The XML output from incremental dumps should be exactly the same as the current XML dumps, with the following exceptions. Any exception not listed here is most likely a bug and should be reported.

The exceptions (from most serious to least):

  1. Revisions of a page are ordered by their id in history dumps. XML dumps don't actually have any order specified.
  2. The ‎<restrictions> tag is omitted.
    The page_restrictions field in the database is not used anymore, so the ‎<restrictions> tag doesn't provide accurate information about the restrictions of a page.
  3. The id attribute is missing for the ‎<text> tag in stub dumps.
    This is currently used in the dump infrastructure for creating pages dumps, but is not useful to users.
  4. Comments that are 255 bytes long and end in an invalid UTF-8 sequence are shortened.
    In the current dumps, the invalid sequence is replaced with U+FFFD REPLACEMENT CHARACTER. In the XML produced by incremental dumps, the invalid sequence is removed.
    This applies only to the last character of full-length comments. In other cases, incremental dumps use U+FFFD REPLACEMENT CHARACTER, just like current dumps.

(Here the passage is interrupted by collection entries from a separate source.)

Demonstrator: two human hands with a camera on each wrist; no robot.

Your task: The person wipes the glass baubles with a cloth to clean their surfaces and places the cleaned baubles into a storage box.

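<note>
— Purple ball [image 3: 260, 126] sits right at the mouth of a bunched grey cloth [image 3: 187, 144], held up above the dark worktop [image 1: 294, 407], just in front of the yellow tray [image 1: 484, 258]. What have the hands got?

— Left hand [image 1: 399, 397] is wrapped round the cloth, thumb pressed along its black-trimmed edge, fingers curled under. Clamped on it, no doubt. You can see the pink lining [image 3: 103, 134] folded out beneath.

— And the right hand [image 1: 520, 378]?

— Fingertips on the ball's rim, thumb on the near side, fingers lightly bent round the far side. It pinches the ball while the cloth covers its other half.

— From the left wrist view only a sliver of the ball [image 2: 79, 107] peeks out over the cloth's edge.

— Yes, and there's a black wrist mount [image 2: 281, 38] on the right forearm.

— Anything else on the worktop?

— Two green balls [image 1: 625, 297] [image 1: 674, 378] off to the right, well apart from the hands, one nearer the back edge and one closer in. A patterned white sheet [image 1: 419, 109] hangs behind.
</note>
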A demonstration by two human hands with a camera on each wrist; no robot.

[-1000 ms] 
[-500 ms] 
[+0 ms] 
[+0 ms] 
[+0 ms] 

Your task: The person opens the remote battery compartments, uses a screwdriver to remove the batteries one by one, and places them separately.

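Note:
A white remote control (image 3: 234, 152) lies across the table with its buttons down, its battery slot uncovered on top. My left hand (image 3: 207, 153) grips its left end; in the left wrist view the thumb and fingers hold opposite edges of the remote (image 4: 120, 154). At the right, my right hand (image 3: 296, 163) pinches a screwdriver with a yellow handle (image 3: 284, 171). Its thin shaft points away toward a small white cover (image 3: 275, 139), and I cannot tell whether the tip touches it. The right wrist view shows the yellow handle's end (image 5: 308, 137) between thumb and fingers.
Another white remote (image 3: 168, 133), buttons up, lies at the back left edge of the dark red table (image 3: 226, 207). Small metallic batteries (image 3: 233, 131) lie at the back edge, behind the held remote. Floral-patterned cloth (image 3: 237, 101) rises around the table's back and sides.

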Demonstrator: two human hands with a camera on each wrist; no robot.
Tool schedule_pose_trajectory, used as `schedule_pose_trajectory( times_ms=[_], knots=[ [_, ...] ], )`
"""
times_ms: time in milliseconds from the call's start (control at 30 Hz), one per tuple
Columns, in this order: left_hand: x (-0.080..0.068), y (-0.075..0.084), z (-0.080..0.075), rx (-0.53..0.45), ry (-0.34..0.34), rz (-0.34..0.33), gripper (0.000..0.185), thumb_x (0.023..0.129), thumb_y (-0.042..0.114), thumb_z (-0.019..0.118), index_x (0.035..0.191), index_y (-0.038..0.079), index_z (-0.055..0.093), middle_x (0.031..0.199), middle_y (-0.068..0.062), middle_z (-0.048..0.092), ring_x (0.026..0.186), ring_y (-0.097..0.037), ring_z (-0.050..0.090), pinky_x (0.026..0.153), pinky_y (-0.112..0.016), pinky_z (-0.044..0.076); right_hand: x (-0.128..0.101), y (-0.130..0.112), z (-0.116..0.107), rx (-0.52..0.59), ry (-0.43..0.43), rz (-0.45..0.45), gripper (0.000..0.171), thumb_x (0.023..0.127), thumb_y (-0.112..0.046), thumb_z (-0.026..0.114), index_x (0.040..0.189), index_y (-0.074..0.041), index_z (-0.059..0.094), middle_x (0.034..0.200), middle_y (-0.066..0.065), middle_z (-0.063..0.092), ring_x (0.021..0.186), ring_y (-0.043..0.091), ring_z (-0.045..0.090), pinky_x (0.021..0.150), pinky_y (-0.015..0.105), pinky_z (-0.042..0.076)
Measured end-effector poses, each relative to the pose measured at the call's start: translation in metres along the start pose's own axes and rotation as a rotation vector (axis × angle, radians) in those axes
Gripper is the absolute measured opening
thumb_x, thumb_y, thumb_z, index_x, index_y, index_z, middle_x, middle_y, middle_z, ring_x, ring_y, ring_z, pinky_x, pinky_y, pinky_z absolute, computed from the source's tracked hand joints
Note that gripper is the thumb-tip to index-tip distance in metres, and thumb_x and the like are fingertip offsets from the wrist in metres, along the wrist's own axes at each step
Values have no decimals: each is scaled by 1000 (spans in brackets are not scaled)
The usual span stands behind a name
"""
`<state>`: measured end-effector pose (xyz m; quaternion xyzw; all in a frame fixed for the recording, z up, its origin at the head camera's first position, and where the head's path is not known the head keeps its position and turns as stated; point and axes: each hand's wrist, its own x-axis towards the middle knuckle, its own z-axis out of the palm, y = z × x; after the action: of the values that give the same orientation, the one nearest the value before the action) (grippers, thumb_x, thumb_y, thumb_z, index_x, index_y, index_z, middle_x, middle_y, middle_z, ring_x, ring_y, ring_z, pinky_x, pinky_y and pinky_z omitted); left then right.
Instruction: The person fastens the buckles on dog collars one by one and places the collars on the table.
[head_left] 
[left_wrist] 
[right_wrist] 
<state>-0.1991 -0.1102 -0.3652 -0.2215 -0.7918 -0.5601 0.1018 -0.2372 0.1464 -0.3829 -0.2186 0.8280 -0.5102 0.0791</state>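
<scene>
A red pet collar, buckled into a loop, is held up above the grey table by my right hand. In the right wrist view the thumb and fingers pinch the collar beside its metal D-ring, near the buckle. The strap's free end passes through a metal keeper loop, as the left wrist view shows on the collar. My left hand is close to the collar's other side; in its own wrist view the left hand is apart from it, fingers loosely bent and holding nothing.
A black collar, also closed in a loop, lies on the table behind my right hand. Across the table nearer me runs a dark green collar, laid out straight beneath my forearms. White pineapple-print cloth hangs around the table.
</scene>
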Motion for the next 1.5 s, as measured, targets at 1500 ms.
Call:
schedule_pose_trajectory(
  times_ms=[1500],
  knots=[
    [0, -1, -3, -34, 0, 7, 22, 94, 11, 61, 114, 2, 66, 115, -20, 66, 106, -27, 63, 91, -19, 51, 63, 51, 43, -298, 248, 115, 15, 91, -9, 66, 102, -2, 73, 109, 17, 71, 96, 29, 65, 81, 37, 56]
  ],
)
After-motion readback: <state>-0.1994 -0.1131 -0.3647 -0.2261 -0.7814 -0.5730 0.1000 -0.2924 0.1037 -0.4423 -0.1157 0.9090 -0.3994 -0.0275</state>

  5. Anonymous IPv6 contributors whose address is not in full form (i.e. it contains ::) will be normalized to full form. This should be very rare, the addresses should almost always be in full form already.
  6. The minor tag is consistently written as <minor /> (with space).
    In current dumps, this is inconsistent: pages dumps use <minor />, while stub dumps use <minor/>.
    This could affect users who read the dumps using regular expressions or similar methods, it doesn't make any difference for those who use XML parsers.